Download or read book Mirabai written by Nancy M. Martin and published by Oxford University Press. This book was released on 2023-07-11 with total page 401 pages. Available in PDF, EPUB and Kindle. Book excerpt: Mirabai, an iconic sixteenth-century Indian poet-saint, is renowned for her unwavering love of God, her disregard for social hierarchies and gendered notions of honor and shame, and her challenge to familial, feudal, and religious authorities. Defying attempts to constrain and even kill her, she could not be silenced. Though verifiable facts regarding her life are few, her fame spread across social, linguistic, and religious boundaries, and stories about her multiplied across the subcontinent and the centuries.
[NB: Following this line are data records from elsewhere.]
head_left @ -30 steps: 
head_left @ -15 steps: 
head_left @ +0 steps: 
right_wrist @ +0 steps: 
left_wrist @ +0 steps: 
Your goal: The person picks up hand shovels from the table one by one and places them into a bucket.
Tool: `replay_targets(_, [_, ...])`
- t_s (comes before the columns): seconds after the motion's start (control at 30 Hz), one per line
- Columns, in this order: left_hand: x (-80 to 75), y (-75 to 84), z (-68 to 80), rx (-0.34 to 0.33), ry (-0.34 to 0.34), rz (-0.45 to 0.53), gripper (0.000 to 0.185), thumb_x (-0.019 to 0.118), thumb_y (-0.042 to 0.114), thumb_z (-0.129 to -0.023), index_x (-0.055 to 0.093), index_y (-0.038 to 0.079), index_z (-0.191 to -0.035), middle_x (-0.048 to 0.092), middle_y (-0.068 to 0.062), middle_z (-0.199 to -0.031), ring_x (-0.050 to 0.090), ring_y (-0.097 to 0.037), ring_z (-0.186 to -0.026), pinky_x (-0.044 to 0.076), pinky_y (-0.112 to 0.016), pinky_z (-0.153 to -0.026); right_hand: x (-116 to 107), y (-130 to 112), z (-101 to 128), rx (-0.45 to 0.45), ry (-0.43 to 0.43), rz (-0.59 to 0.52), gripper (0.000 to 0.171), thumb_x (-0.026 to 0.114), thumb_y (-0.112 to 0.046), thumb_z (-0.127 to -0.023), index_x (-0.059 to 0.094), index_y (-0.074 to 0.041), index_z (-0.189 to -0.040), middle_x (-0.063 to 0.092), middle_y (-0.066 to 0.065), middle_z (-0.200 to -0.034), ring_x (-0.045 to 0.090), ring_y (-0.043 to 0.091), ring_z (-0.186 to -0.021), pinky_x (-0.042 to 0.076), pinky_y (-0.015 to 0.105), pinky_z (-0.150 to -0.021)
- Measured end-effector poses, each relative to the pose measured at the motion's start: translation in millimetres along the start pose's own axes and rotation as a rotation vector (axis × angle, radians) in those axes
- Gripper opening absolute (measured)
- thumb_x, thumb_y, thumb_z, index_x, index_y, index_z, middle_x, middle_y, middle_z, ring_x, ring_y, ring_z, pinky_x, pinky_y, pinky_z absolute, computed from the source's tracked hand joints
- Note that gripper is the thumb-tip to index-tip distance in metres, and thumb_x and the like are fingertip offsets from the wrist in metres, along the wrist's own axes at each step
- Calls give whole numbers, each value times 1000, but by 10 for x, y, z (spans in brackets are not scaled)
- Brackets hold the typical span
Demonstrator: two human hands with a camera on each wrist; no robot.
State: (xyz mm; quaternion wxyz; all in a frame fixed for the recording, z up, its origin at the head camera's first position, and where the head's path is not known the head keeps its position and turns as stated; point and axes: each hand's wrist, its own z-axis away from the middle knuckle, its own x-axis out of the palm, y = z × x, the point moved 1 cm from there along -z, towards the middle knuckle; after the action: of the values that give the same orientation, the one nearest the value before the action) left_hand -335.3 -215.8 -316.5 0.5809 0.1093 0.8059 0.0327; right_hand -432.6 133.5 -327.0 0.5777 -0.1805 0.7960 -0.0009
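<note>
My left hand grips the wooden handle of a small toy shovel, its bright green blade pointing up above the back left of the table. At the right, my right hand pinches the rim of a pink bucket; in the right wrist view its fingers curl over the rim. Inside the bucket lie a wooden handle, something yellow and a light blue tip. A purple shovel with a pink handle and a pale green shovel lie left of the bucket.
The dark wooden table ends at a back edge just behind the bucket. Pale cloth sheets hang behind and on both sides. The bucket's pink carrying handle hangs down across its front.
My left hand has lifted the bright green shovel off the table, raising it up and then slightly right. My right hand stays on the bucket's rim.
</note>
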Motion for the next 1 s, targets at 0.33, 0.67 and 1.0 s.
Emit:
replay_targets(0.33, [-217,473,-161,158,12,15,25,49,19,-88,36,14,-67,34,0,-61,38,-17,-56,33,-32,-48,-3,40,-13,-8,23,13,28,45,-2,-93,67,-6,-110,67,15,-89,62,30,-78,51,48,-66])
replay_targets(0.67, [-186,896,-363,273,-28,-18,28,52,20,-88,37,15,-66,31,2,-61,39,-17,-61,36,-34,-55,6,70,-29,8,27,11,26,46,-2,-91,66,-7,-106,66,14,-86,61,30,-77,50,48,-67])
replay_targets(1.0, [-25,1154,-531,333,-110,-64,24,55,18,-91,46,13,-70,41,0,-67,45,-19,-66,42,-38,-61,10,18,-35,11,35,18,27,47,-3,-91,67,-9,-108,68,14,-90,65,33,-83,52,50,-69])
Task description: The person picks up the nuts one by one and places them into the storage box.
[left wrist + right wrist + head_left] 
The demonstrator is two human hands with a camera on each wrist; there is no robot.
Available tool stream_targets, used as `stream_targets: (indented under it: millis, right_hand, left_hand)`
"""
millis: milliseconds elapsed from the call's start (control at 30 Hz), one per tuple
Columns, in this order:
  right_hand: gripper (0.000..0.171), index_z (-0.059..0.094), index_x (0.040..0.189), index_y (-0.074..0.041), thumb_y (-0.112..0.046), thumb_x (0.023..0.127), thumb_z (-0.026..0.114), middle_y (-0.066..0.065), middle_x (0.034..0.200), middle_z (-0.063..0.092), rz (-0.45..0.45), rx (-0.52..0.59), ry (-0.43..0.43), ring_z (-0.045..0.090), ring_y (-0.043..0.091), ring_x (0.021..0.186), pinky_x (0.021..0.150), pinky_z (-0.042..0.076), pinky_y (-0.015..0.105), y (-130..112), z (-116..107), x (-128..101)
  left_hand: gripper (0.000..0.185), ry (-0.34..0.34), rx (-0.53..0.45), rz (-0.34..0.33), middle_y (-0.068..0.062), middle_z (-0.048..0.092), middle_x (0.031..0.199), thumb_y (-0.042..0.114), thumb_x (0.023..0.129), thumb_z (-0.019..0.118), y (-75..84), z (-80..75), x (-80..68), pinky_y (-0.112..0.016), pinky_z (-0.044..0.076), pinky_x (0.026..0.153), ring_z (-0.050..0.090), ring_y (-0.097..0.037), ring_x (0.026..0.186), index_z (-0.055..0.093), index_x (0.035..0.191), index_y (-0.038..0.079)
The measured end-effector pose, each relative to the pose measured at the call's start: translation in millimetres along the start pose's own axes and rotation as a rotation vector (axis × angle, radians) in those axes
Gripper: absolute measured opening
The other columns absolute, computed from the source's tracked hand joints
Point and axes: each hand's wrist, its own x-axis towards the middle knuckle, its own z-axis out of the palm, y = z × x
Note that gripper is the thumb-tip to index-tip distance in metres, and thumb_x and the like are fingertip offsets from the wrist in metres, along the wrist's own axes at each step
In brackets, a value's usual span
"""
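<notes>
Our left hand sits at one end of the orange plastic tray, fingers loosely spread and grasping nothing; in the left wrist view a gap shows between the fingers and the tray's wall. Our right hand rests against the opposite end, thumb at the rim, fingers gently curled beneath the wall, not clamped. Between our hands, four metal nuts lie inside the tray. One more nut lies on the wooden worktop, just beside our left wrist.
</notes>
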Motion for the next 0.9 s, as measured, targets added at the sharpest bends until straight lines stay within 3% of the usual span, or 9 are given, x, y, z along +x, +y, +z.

In Mirabai, Nancy M. Martin traces the story of this immensely popular Indian saint from the earliest manuscript references to her through colonial and nationalist developments to scholarly and popular portrayals in the decades leading up to Indian independence. This book examines Mirabai's place as both insider and outsider to the developing strands of devotional Hinduism and her role in contested terrain of debates around the education and independence of women and the crafting of Indian and Hindu identities. Mirabai offers a comprehensive and multi-layered portrait of this remarkable and still controversial woman, who continues to be a source of inspiration and catalyst for self-actualization for spiritual seekers, artists, activists, and so many others in India and around the world today.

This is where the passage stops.